PROBLEM.
The copy must match the data below line for line and contain no images.

───── DATASET EXTRACT ─────

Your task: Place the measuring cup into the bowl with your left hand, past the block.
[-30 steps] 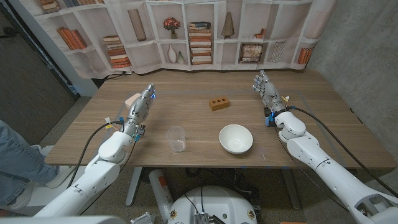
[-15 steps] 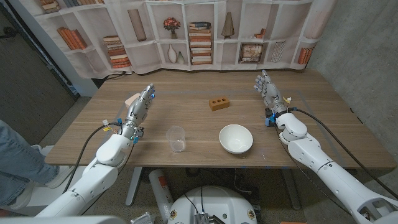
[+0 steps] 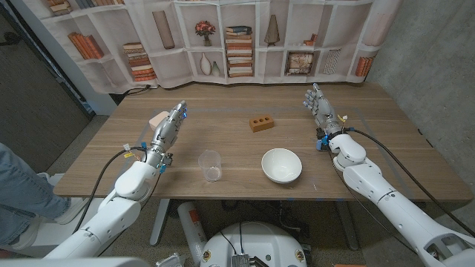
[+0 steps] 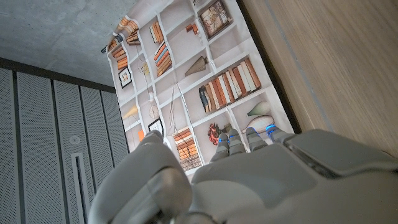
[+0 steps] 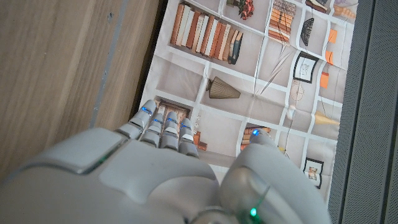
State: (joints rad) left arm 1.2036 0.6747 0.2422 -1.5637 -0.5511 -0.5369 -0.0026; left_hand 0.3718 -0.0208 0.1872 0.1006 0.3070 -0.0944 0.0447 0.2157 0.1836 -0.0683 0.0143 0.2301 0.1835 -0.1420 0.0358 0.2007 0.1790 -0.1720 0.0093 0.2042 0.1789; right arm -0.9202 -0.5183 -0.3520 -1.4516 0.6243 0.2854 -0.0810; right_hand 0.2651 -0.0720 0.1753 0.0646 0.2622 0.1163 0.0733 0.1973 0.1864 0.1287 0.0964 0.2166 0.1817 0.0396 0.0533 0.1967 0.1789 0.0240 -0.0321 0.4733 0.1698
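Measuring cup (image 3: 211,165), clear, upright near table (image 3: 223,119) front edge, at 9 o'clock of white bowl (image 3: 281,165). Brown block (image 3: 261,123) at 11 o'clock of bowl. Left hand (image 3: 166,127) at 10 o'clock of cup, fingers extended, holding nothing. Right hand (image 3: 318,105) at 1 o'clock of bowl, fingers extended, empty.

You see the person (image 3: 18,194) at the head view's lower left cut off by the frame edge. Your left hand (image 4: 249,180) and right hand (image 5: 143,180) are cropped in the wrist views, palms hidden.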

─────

THE ANSWER.
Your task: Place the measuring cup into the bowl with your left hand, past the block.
[-30 steps] 
[-15 steps] 
[+0 steps] 
[+0 steps] 
[+0 steps] 
State: (joints rad) left arm 1.2036 0.6747 0.2422 -1.5637 -0.5511 -0.5369 -0.0026; left_hand 0.3718 -0.0208 0.1872 0.1006 0.3070 -0.0944 0.0447 0.2157 0.1836 -0.0683 0.0143 0.2301 0.1835 -0.1420 0.0358 0.2007 0.1790 -0.1720 0.0093 0.2042 0.1789; right arm -0.9202 -0.5183 -0.3520 -1.4516 0.6243 0.2854 -0.0810; right_hand 0.2651 -0.0720 0.1753 0.0646 0.2622 0.1163 0.0733 0.1973 0.1864 0.1287 0.0964 0.2166 0.1817 0.0396 0.0533 0.1967 0.1789 0.0240 -0.0321 0.4733 0.1698
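Measuring cup (image 3: 211,165), clear, upright near table (image 3: 223,119) front edge, at 9 o'clock of white bowl (image 3: 281,165). Brown block (image 3: 261,123) at 11 o'clock of bowl. Left hand (image 3: 166,127) at 10 o'clock of cup, fingers extended, holding nothing. Right hand (image 3: 318,105) at 1 o'clock of bowl, fingers extended, empty.

You see the person (image 3: 18,194) at the head view's lower left cut off by the frame edge. Your left hand (image 4: 249,180) and right hand (image 5: 143,180) are cropped in the wrist views, palms hidden.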

The answer stands, and there is nothing more to add.